Reste que l’instauration de ces différentes démarches que nous venons de caractériser à grands traits ne va pas de soi. Des obstacles d’ordres divers contribuent en effet à limiter le développement des pratiques d’intervention; on peut les regrouper en deux grandes catégories selon qu’ils relèvent de la nature de l’action engagée et des relations liant le demandeur/commanditaire ou, plus exactement, le « systèmeclient » à l’intervenant, d’une part, de l’inscription de l’action dans un cadre réglementaire et budgétaire, d’autre part. Ce sont donc les modalités de négociation et de contractualisation de l’action qu’il convient à présent d’envisager.
 
À l’origine de toute intervention : une demande/commande
 
 
En quels termes cette demande/commande est-elle formulée ? Dans quelles circonstances et à quelle occasion les premiers contacts avec l’intervenant se sont-ils noués ? Quelle est la situation-problème ayant conduit des responsables de l’établissement ou du service à estimer préférable de faire appel à un concours extérieur plutôt que de compter sur ses propres ressources ? Dans quel contexte et dans quel climat l’a-t-on sollicité ? De quelle manière a-t-on choisi de s’adresser à lui plutôt qu’à d’autres ? Autant d’aspects nécessitant un travail d’élucidation préalable, même s’il apparaît illusoire de penser qu’à lui seul il permettrait de lever, d’entrée et une fois pour toutes, ce lot d’ambiguïtés inhérent aux situations d’intervention.

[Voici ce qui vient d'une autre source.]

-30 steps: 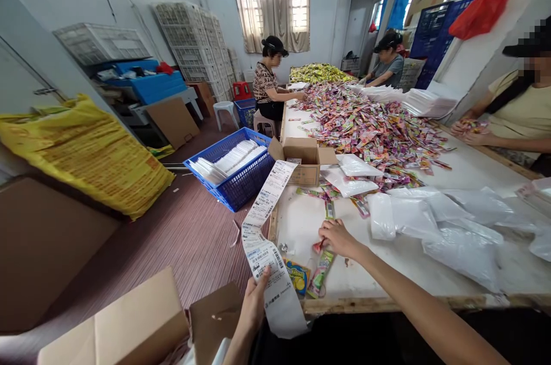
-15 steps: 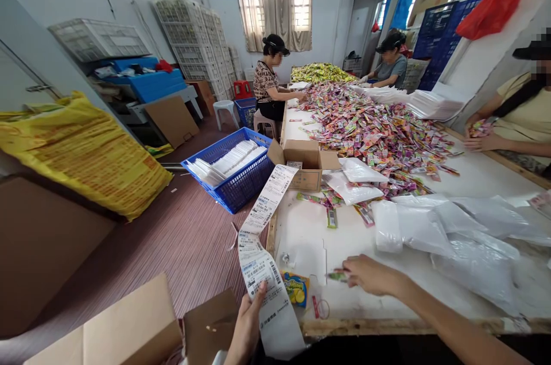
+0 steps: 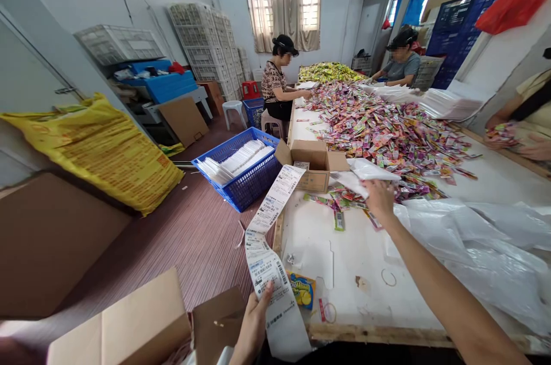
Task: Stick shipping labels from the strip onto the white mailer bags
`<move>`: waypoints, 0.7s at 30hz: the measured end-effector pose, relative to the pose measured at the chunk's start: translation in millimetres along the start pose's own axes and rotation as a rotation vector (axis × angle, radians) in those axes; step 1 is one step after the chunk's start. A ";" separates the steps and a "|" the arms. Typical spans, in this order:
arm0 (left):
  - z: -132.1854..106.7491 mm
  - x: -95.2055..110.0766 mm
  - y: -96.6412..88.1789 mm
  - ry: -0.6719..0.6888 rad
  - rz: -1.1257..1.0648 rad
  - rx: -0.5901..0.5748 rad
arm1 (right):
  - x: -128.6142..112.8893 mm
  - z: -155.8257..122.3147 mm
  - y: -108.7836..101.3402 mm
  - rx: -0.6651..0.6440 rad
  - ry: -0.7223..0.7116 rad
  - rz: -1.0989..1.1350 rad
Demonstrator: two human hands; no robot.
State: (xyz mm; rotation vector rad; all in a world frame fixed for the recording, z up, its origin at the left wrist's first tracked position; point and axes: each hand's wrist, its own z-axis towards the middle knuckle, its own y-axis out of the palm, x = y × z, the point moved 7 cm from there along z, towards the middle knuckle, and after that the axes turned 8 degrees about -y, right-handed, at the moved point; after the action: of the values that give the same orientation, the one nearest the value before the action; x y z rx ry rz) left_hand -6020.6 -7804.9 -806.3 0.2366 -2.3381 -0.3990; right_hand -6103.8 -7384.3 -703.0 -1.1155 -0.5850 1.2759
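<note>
My left hand [image 3: 253, 322] is low at the near table edge, closed on a long white strip of printed labels [image 3: 275, 204] that runs up to a small open cardboard box [image 3: 314, 167]. My right arm stretches forward over the white table [image 3: 357, 256]. My right hand [image 3: 379, 195] rests at the near fringe of a big pile of coloured candy packets [image 3: 387, 129], touching a white plastic bag [image 3: 365, 171] beside the box. Its fingers are hidden behind the back of the hand. A yellow packet [image 3: 301, 290] lies near the label strip.
Clear plastic bags [image 3: 473, 244] cover the table's right side. A blue basket [image 3: 241, 167] of white sheets stands on the floor at left, near a yellow sack [image 3: 99, 147] and a cardboard box [image 3: 129, 325]. Three other people [image 3: 279, 75] sit around the table's far end.
My right hand left the near table edge, lifted a green packet, then reached forward to the candy beside the box. The packets by the yellow one are gone. My left hand still holds the strip.
</note>
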 end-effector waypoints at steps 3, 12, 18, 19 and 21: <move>-6.3 5.8 9.3 0.008 -0.001 -0.046 | 39.3 28.9 -43.3 0.176 0.191 -0.009; -9.3 6.3 15.2 0.018 -0.047 -0.070 | -2.0 2.4 -188.0 0.359 0.024 0.157; -12.0 8.0 11.9 0.026 -0.044 -0.029 | -113.7 -109.4 -96.6 -0.242 -0.312 0.316; -10.8 7.2 9.4 0.020 -0.051 -0.006 | -126.7 -126.5 -75.4 -0.372 -0.357 0.359; -7.5 3.6 6.3 0.001 -0.068 0.020 | -134.9 -145.5 -51.8 -0.506 -0.313 0.414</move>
State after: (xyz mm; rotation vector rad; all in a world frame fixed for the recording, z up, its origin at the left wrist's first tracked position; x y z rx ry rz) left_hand -6018.2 -7801.7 -796.6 0.3270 -2.3392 -0.4086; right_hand -5989.8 -7553.8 -684.8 -1.5183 -0.9843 1.7357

Une phase d’analyse de la demande
Quelles que soient les intentions de responsables d’établissements ou de services lorsqu’ils sollicitent des intervenants, un travail d’élucidation de la demande se révèle donc toujours nécessaire; d’où une série de rencontres permettant de situer, en un premier temps avec eux, le contexte organisationnel ainsi que le type de circonstances à l’origine d’un appel à un concours extérieur. Traditionnellement, on distingue demande et commande, dans la mesure où ce sont en général des responsables qui ont la possibilité de prendre les premiers contacts, de faire part de la situation-problème et d’engager une action qui s’adresse souvent prioritairement à d’autres qu’eux-mêmes, à savoir les professionnels ou les différents membres du personnel des établissements ou des services qu’ils dirigent. Se faisant les porte-parole des professionnels et étant habilités à contractualiser, ils apparaissent ainsi comme les commanditaires de l’action, qui peut être engagée sans que celle-ci corresponde toujours au mode de réponse adéquat au regard de problèmes soulevés et d’attentes implicites. Afin de s’assurer du bien-fondé de la demande énoncée par les commanditaires, il conviendra de vérifier ensuite auprès du personnel potentiellement concerné par l’action que les conditions de faisabilité sont réunies ; c’est-à-dire que les propositions d’action qu’on sera amené à énoncer correspondent bien à certaines attentes et que, plutôt que de soulever des oppositions, elles suscitent l’accord du plus grand nombre et que leur mise en œuvre concrète apparaît possible. On a eu l’occasion, en effet, de constater à plusieurs reprises l’écart existant entre les intentions des responsables et les attentes du personnel.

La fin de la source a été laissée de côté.